• _WHAT IS EXPECTED_: Each line in the entries below that holds the string "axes" is to be listed.

• _RECORDS SUPPLIED_:
.....

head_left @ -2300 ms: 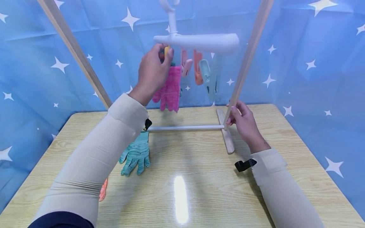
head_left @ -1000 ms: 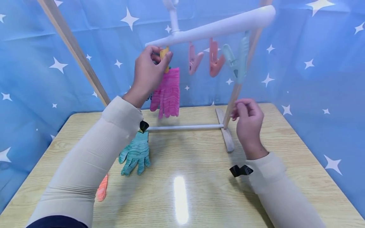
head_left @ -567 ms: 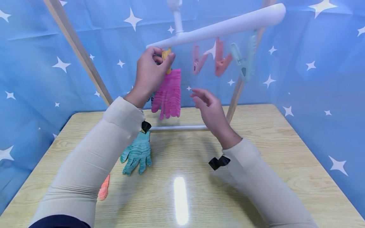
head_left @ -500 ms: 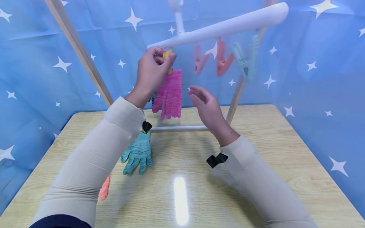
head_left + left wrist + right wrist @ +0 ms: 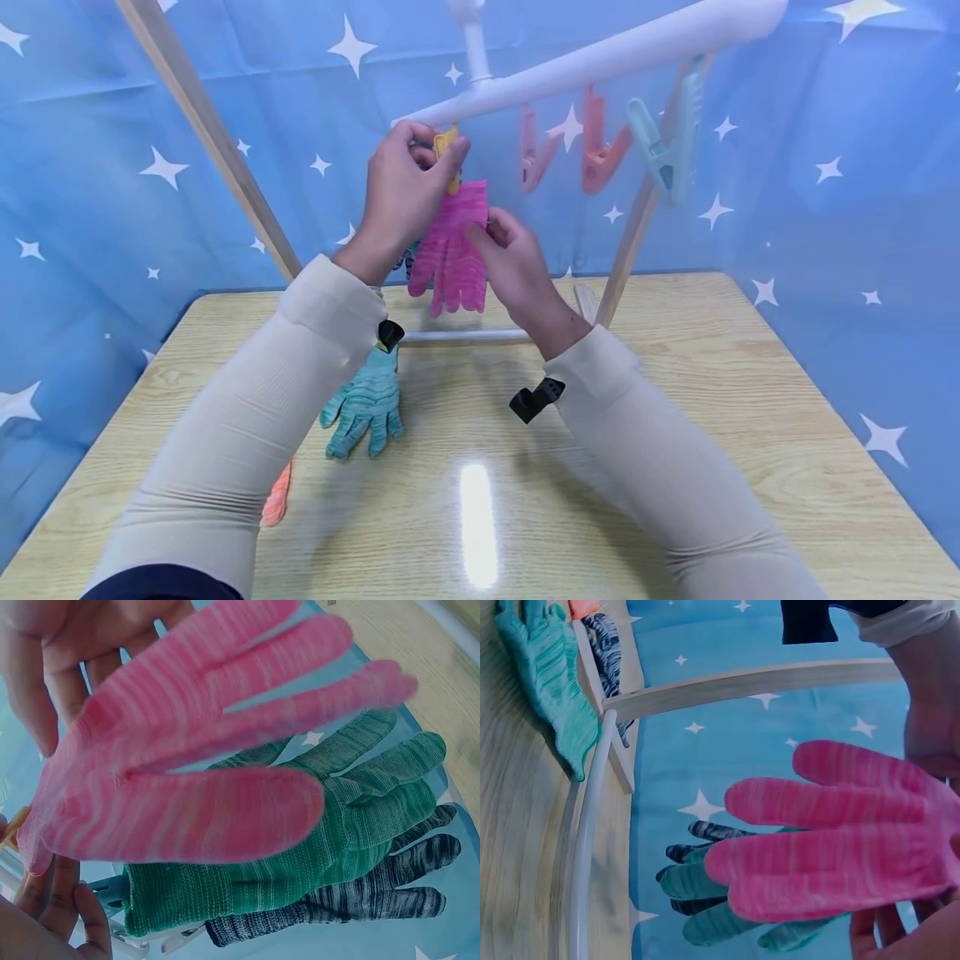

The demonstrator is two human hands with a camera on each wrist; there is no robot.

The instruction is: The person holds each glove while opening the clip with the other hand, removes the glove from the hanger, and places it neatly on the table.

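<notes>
your left hand [image 5: 401,187] pinches the yellow peg [image 5: 447,150] under the white hanger bar [image 5: 592,62], and the pink glove [image 5: 452,250] hangs from that peg. your right hand [image 5: 510,262] touches the glove's side with thumb and fingers loosely curled; whether that grip has truly closed on the knit i cannot tell. if the peg opens before the right hand has a firm hold, the glove would likely drop to the desk [image 5: 675,400]. a sideways pull could also swing the tilted bar and knock the spare pegs [image 5: 600,150] at 2 o'clock from the glove.

the glove's long axis runs near vertical, cuff at 12 o'clock in the peg, fingers pointing to 6. behind it hang a green glove [image 5: 315,855] and a dark one [image 5: 352,900]. a teal glove [image 5: 365,400] lies on the desk at 7 o'clock.
</notes>
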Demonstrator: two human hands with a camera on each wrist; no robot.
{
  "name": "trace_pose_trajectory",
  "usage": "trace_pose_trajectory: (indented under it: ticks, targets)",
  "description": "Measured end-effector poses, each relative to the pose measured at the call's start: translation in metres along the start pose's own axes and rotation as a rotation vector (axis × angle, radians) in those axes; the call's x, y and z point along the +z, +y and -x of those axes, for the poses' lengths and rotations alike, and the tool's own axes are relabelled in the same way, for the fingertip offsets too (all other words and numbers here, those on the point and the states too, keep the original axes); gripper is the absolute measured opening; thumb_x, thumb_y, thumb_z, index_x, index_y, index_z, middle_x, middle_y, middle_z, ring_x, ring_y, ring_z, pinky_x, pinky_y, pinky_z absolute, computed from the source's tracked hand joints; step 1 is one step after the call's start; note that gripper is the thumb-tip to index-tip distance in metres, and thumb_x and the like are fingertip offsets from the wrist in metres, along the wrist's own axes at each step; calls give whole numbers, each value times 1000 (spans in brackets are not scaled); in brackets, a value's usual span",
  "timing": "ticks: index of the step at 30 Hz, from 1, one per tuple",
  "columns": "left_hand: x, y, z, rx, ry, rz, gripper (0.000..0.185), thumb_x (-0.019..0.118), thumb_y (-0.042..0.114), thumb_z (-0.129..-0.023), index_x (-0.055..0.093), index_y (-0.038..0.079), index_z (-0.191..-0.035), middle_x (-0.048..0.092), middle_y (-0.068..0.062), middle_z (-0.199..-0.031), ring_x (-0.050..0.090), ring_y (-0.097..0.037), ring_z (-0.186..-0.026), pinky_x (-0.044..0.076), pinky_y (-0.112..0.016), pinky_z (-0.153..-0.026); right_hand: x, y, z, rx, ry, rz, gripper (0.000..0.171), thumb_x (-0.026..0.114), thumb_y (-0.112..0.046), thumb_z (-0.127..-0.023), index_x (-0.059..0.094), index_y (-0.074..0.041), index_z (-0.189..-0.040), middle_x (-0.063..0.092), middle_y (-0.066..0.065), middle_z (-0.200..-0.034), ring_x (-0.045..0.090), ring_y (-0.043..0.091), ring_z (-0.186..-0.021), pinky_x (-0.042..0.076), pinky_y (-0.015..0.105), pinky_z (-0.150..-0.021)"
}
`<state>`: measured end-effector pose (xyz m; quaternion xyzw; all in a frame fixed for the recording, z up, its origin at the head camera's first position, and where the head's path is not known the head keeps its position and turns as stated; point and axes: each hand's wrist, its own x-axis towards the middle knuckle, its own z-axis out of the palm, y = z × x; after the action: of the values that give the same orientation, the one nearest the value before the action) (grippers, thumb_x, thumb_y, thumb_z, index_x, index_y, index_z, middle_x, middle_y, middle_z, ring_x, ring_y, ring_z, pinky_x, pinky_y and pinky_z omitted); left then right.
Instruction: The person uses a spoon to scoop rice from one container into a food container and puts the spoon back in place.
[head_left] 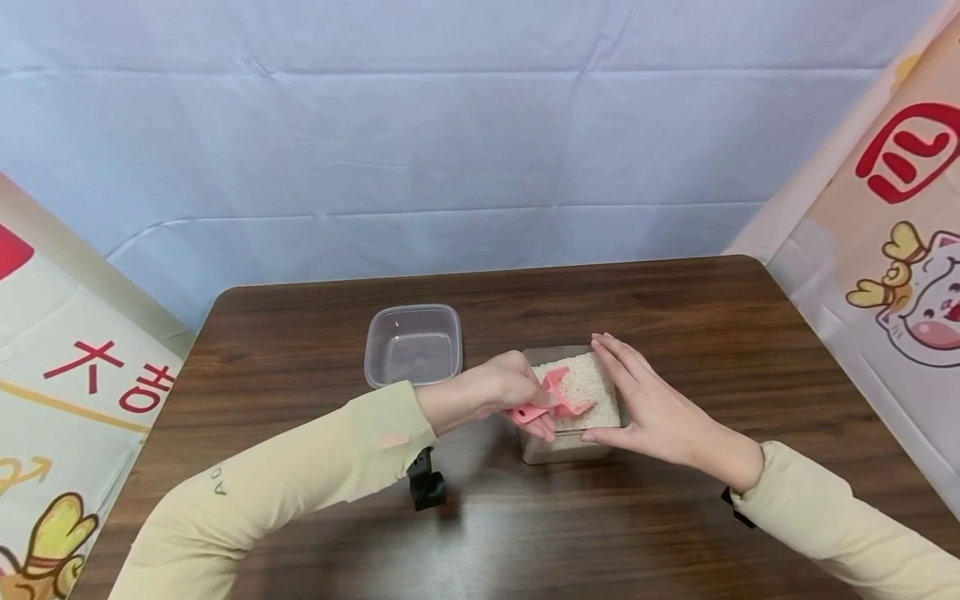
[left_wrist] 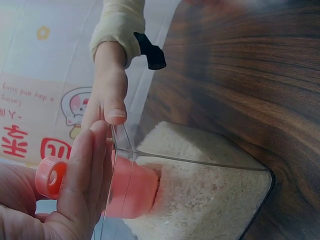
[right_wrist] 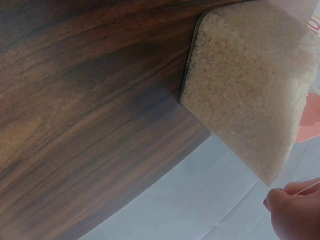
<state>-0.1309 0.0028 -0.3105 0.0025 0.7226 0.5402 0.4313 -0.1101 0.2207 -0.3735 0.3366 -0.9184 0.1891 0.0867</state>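
1. Left hand: thumb and fingers pinching the handle of a pink plastic scoop.
2. Scoop: over the right-hand container, its front edge in the white rice grains.
3. Rice: heaped in a squarish transparent plastic container, standing on the dark brown wood-grain table.
4. Right hand: fingers extended, thumb spread apart from them; touches the container's right side, thumb at near rim, fingertips at far corner.
5. Second squarish transparent plastic tub: on table, left of the rice container and farther back, just beyond the left wrist.
6. Behind table: pale blue creased cloth.
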Motion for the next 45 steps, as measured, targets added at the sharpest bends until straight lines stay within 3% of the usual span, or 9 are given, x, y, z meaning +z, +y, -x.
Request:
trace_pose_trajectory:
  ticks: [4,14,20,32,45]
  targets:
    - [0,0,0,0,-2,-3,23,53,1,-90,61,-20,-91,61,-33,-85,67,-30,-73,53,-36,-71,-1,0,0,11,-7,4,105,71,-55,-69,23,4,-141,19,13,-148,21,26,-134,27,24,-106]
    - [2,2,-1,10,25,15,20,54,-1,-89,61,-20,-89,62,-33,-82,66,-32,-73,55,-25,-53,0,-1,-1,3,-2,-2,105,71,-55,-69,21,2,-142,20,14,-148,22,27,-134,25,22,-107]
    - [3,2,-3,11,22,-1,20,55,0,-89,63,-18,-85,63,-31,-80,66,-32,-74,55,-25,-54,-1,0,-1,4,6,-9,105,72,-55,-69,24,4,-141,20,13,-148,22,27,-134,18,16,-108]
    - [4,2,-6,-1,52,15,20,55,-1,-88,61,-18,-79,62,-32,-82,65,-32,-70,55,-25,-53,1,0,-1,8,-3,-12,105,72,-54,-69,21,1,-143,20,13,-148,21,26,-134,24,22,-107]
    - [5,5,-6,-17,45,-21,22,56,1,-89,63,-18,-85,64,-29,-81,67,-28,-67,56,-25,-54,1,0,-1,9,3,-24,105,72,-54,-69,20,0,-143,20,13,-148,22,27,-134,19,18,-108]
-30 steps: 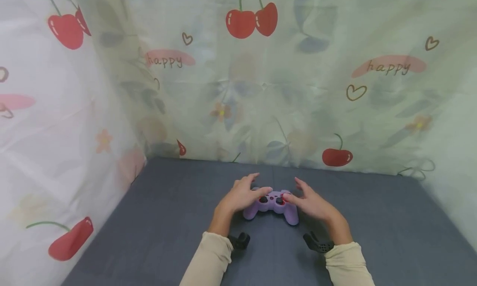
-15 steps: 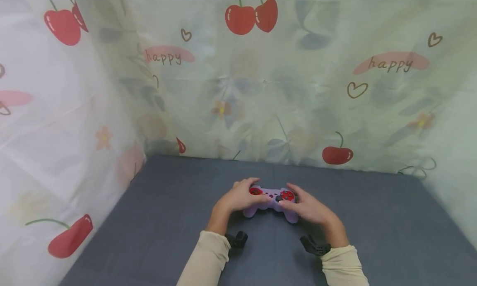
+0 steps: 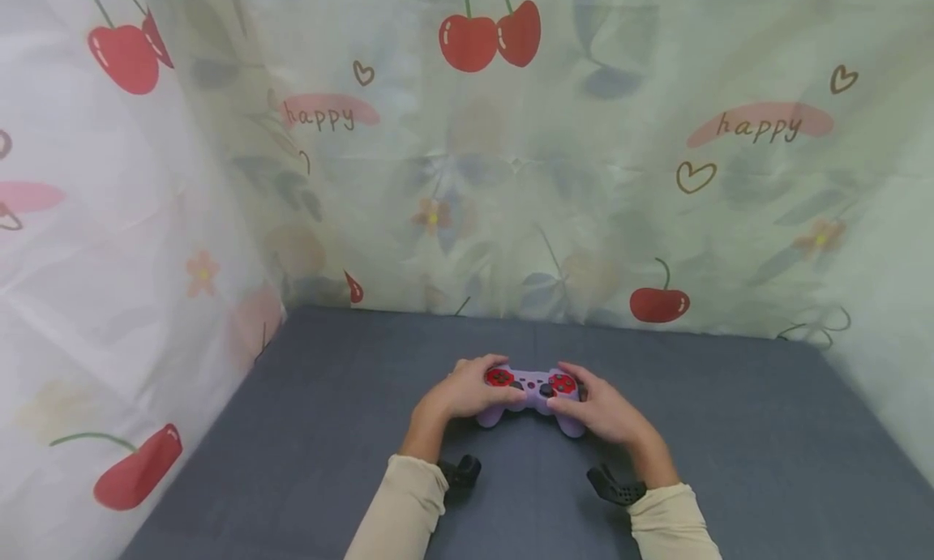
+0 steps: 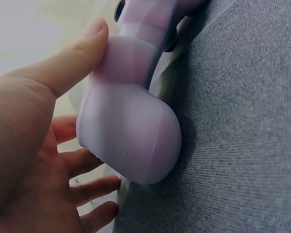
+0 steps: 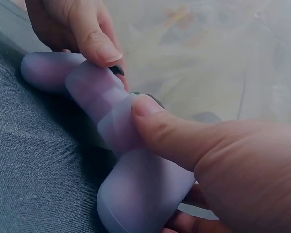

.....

• _EXERCISE RESULT_:
  "description": "Measured end-effector poses, each relative to the pose measured at the call's start: translation in metres along the start pose's own axes and rotation as a rotation vector (axis × angle, radians) in those axes; the call's x, y and z point along the +z, +y and -x of those axes, for the poses' lengths and rotations alike, and the tool's own axes are relabelled in the same way, for the fingertip offsets too (all other words and numbers here, those on the point and the states too, keep the original axes); gripper is the absolute measured opening; thumb_x, thumb_y, thumb_z, index_x, index_y, index_z, middle_x, middle_y, middle_z, ring_x, ring_y, ring_z, pinky_x, pinky_y, pinky_z absolute, computed from the source's tracked hand joints; step 1 is one step after the call's start; note that gripper is the thumb-tip to index-tip distance in metres, and thumb_x and the like are fingertip offsets from the wrist in metres, along the wrist's own axes at each step; calls give whole numbers, each value times 1000 (spans in brackets are not scaled); in brackets, a value's usual span",
`<state>`: measured end-effector pose (xyz m; quaternion xyzw; all in a frame fixed for the recording, z up, its origin at the head camera's first position, and where the head's path is not known the head keeps its position and turns as stated; point and axes: each hand's wrist, its own x-axis towards the middle knuckle, its own z-axis out of the palm, y = z × x; after the action: of the values that give the same orientation, the one nearest the value before the action) (grippers, thumb_x, thumb_y, thumb_z, index_x, index_y, index_z, middle_x, middle_y, middle_z, ring_x, ring_y, ring_z, pinky_x, pinky_y and pinky_z omitted); left then right.

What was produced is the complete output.